**PROBLEM TO SOLVE:** The required output is the exact run of lines below that opens at the line with "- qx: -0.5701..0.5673" and closes at the line with "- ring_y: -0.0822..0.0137".

**MATERIAL PROVIDED:**
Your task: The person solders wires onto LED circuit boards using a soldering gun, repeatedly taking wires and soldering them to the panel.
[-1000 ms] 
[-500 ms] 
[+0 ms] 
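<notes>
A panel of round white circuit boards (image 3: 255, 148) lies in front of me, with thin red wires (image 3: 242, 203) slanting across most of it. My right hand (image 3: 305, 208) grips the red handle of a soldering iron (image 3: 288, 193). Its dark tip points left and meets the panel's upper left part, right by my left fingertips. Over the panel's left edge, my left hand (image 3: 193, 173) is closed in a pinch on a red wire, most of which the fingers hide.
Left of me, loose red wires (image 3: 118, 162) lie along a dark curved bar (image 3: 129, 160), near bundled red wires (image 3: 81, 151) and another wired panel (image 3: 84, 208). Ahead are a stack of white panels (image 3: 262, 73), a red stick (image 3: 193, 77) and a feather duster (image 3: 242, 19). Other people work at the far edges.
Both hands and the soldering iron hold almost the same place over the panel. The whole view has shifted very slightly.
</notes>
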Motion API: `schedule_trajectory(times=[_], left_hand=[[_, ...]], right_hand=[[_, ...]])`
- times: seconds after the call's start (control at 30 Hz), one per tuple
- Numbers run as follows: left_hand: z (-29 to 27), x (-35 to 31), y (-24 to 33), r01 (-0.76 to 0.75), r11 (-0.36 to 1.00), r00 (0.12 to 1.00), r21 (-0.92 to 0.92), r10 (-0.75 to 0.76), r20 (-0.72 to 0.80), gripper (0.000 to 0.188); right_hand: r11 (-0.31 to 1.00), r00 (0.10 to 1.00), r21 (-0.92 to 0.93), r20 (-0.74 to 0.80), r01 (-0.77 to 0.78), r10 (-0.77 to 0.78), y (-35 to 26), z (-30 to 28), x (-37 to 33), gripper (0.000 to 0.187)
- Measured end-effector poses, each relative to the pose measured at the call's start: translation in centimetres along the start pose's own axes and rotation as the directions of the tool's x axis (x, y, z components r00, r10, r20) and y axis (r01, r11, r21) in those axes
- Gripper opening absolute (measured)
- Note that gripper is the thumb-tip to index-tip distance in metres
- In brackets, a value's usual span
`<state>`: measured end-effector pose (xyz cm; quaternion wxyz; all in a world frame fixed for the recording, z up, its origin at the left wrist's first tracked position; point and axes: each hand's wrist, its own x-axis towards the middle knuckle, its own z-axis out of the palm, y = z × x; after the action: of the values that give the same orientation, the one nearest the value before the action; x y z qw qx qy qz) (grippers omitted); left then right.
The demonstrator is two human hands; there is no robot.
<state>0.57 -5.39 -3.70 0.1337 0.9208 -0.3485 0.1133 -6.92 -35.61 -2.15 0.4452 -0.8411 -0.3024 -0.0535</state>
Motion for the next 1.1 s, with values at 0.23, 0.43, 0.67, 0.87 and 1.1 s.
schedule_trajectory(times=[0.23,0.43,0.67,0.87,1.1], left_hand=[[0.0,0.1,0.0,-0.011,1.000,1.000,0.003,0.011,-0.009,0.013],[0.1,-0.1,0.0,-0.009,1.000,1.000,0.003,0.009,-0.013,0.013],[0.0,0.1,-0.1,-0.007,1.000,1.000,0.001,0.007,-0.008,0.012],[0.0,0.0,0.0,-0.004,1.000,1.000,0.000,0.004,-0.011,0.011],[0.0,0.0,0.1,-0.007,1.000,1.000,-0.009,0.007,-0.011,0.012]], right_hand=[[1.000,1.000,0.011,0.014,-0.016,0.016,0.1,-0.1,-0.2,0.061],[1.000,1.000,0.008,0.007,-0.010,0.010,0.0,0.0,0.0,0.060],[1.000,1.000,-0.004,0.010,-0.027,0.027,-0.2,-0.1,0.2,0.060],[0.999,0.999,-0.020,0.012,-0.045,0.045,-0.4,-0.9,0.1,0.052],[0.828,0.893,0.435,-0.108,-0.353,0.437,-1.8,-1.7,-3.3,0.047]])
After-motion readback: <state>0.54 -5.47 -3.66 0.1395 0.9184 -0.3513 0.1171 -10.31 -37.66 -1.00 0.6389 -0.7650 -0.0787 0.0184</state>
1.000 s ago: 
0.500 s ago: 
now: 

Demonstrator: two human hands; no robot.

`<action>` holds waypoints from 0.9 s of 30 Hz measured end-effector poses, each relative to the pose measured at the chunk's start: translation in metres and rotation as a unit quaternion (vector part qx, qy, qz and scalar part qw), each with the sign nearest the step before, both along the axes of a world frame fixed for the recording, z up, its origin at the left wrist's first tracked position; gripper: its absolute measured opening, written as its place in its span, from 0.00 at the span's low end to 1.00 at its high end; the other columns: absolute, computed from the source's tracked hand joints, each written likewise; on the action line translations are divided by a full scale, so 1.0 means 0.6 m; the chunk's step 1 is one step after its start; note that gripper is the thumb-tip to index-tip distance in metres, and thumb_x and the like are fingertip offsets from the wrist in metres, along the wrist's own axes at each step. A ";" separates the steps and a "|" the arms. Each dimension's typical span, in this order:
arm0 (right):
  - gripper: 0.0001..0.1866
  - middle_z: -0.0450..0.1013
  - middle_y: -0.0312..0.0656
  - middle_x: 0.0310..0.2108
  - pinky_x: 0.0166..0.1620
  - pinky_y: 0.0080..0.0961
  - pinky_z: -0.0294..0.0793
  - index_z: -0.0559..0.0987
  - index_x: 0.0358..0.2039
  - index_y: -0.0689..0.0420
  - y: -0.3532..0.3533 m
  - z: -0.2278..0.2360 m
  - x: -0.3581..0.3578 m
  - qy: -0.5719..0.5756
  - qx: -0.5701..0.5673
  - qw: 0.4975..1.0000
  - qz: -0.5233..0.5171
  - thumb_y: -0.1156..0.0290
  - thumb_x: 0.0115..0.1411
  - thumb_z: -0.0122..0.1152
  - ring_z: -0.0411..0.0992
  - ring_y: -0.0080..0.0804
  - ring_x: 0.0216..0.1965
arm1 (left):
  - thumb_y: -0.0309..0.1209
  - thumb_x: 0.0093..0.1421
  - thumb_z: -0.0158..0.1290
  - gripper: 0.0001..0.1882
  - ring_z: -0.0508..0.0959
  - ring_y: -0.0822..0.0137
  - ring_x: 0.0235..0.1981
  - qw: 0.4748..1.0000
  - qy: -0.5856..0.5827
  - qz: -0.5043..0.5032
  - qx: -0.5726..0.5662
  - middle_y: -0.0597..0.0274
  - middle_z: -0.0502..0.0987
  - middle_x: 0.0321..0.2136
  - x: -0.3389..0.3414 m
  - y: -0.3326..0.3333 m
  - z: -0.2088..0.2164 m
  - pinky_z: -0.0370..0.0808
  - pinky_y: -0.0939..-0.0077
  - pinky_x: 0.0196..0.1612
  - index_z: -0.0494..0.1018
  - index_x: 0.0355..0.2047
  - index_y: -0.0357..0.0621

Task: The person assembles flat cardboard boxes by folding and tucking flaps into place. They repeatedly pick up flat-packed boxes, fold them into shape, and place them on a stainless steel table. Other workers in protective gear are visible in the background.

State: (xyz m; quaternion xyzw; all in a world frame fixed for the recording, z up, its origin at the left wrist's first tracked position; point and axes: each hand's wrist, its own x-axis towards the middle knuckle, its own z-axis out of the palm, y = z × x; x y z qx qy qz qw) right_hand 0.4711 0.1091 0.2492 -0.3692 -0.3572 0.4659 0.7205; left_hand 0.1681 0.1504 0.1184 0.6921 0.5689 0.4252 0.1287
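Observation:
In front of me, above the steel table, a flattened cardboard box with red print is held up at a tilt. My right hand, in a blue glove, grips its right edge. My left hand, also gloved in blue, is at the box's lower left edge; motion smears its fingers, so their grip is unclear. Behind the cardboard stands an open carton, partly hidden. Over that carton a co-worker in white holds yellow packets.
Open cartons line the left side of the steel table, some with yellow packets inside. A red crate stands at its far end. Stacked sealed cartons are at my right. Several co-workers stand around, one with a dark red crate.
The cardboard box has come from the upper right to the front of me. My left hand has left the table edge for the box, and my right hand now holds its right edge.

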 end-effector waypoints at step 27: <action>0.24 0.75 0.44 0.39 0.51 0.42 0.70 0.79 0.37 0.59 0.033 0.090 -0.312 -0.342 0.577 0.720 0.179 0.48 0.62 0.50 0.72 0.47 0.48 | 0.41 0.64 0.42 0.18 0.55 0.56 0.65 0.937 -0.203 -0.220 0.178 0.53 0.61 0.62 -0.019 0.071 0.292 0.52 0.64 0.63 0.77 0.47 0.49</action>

**TASK OUTPUT:**
  - qx: -0.5701..0.5673
  - qw: 0.4975..1.0000
  - qz: -0.5233..0.5171
  - thumb_y: -0.1156..0.0290
  - thumb_x: 0.0115..0.1411
  - thumb_z: -0.0122..0.1152
  - ring_z: -0.0411..0.0992
  - ring_y: -0.0080..0.0804
  - ring_x: 0.0216..0.1965
arm1 (left):
  - thumb_y: -0.0309..0.1209
  - thumb_x: 0.0093..0.1421
  - thumb_z: -0.0158..0.1290
  - gripper: 0.0001..0.1882
  - ring_z: -0.0508..0.0959
  - ring_y: -0.0822..0.0137

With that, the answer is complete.